*** Dataset section ***
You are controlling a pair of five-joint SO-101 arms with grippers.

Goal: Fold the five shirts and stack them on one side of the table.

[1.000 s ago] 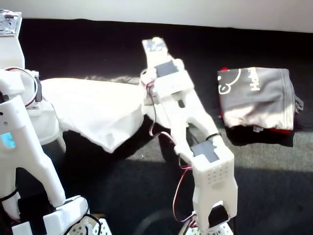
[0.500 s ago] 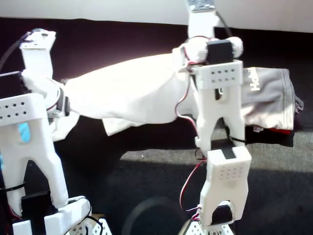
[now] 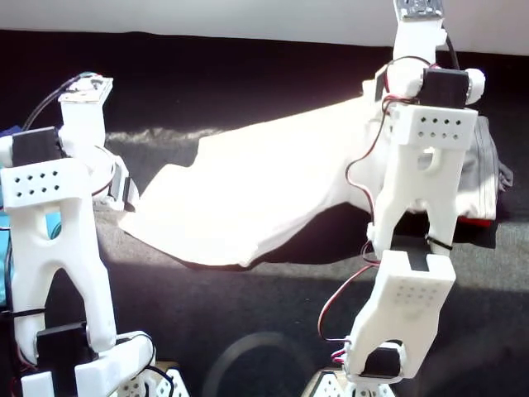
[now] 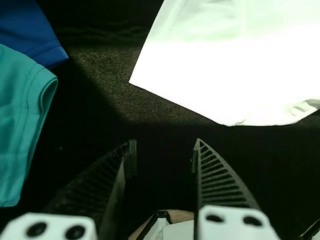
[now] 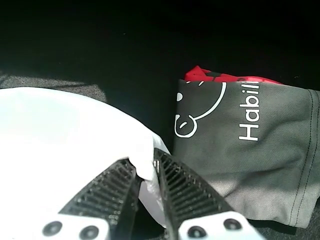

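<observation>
You had the right gripper (image 5: 145, 161) closed down to a narrow gap, its black ribbed fingers (image 5: 112, 186) pinching a fold of the white cotton shirt (image 5: 65, 127). That fabric bunched up between the two tips and spread away in a broad pale sheet to one side of them. Just beside the pinched fold lay the folded grey shirt with a white cartoon print (image 5: 250, 150), and a red shirt (image 5: 210, 75) showed as a strip under its far edge, the two making one stack on the black carpet-like tabletop (image 5: 100, 40).

From the high view, the white shirt (image 3: 273, 194) stretched across the middle of the tabletop (image 3: 248, 74), from close by your left arm (image 3: 50, 215) over to your right arm (image 3: 421, 165). The end at the right arm sat higher in the picture than the end at the left arm. The grey shirt (image 3: 486, 169) sat mostly behind the right arm, with the red one (image 3: 471, 221) peeking out along its near edge.

Your left gripper (image 4: 164, 150) hung over bare tabletop (image 4: 100, 100) with its fingers (image 4: 212, 175) spread apart and nothing between them. One edge and a corner of the white shirt (image 4: 240, 65) lay a little beyond those tips, not touching them. Off to the side, a teal shirt (image 4: 20, 125) lay on the tabletop, with a blue shirt (image 4: 30, 25) just past it.
</observation>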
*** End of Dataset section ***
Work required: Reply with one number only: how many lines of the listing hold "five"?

Result of the exercise: 2